К весне Устименко хоть и с трудом, но уже понимал и охотников, и скотоводов, и землепашцев («поящие землю водой» — так назывались они здесь, потому что проводили арыки), и не только понимал, но и говорил немного, самое главное, то, без чего было трудно обходиться. И уже без улыбки на традиционное приветствие отвечал, что скот его здоров, и сам спрашивал то, что положено было вековой вежливостью. А Туш, скромно опустив глаза, поправляла его, когда он делал те или иные ошибки.

Мады-Данзы ненавидел Туш, но скрывал это, предполагая, что женщина просто-напросто нужна Володе, потому что она красивая и молодая женщина, а Володя красивый и молодой мужчина. Изредка он замечал, как Туш смотрит на Володю, каким обожанием светится ее взор, и замечал также, что Володя вдруг беспричинно краснел в присутствии Туш, и Данзы было странно, что Туш так долго не ложится в постель с доктором. Впрочем, это не слишком занимало его. Гораздо неприятнее было то, что Туш сделалась теперь главнее Данзы, и даже дед Абатай пробовал делать Мады-Данзы какие-то указания. Вообще они — Абатай и Туш — встряли между доктором и Данзы, мешая ему быть самым главным в Кхаре и самым нужным человеком для доктора.

Победить же их он не мог.

«Мадам повар» очень любила Туш, и дед Абатай тоже был на их стороне, один с троими Данзы никак не мог справиться и только терпел в ожидании того случая, когда из столицы приедет он и Данзы расскажет ему, что эти трое все. Так именно и скажет ему «большевистские»! Их троих выгонят. Что произойдет потом — Мады-Данзы не думал.

Вечерами, когда в больнице становилось потише, Володя горько и нежно подолгу думал о Варваре. Кровь горячо била в виски, горело лицо, хотелось позвать: «Варюха!» — вдруг откликнется, вдруг подойдет, спросит, как бывало: «Чего ты, Володя?»

Но никто не подходил. Устименко крепко сжимал зубы, подвигал к себе медицинскую книгу. Но образ Варвары не исчезал, с ним не так-то легко было справиться. Володя встряхивал головой, ругался, заставлял себя думать о Варе как можно хуже. Пусть делает что угодно! У него своя жизнь, у нее своя! Каждый шагает своим путем! Огни, цветы, вихрь вальса, поцелуи, а затем, разумеется, то, что Женька называет «физиологией». Пот проступал на Володином лбу, руки дрожали, делалось душно, он распахивал форточку, потом вновь садился к столу. Недешево ему обходилось заставлять себя вдумываться в прочитанное, но все-таки он читал, он обязан был читать.

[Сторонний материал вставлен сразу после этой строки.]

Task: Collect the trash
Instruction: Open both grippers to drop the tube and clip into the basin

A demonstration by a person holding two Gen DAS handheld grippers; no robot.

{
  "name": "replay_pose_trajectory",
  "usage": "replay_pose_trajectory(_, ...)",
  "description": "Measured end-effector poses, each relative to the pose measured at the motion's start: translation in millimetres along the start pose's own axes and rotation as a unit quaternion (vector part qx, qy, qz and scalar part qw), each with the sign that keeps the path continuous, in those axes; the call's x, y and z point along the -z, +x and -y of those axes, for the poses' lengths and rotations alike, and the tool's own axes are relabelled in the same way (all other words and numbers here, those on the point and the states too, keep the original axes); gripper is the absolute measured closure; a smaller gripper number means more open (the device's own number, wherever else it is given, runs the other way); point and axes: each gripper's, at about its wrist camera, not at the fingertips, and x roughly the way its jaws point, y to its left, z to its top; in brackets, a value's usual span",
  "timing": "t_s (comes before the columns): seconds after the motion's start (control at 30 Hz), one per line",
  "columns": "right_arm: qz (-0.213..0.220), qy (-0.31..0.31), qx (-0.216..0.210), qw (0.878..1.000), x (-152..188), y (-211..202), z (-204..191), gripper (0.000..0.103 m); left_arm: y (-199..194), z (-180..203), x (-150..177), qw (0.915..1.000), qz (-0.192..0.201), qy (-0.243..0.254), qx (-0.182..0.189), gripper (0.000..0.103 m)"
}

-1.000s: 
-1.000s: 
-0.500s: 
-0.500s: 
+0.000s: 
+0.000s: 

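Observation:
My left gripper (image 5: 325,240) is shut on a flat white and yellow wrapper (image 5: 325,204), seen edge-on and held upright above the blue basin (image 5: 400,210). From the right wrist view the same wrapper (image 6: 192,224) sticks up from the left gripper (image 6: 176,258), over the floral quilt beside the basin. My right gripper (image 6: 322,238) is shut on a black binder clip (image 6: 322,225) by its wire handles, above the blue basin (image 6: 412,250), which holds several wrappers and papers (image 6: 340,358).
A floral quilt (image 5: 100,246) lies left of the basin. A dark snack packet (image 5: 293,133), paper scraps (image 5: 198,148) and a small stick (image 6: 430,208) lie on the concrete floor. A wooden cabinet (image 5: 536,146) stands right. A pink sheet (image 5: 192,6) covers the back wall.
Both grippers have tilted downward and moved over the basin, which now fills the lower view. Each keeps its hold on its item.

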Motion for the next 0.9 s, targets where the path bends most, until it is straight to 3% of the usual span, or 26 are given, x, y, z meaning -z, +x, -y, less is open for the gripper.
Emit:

Тод-Жин выписывал для всех своих докторов и книги, и журналы на разных языках, и это очень помогало Володе — ведь он не мог бывать в клиниках, не мог посещать конференции и научные заседания, он мог только читать. Работать, читать, размышлять.

И писать письма.

Теперь он часто писал Богословскому, помногу и с удовольствием. Это были странные письма. Большей частью Володя спрашивал советов, а иногда вдруг писал нечто вроде речей, или программ, или рефератов. Так, например, однажды он написал Николаю Евгеньевичу о том, как неправильно принимать молодежь в высшие учебные заведения прямо со школьной скамьи. «Вот, например, — писал Володя, — проработали бы наши Нюси и Светланы санитарками или медсестрами годика три-четыре-пять, тогда бы они поняли — хотят сии барышни быть врачами или вообще желают приобрести высшее образование за государственный счет. Разве я неправ?»

Богословский отвечал на каждое письмо, споря, но не наставляя. Насчет «Нюсь и Светлан» с Володей не согласился, ответив, что тут, по его мнению, нужно исходить из каждого данного отдельного случая. «Например, вам, — написал Богословский, — вовсе не имело смысла тратить ваши лучшие годы на то, чтобы работать санитаром, вы и так знали, что к чему, не правда ли? Смею думать, что и мне незачем было работать несколько лет братом милосердия».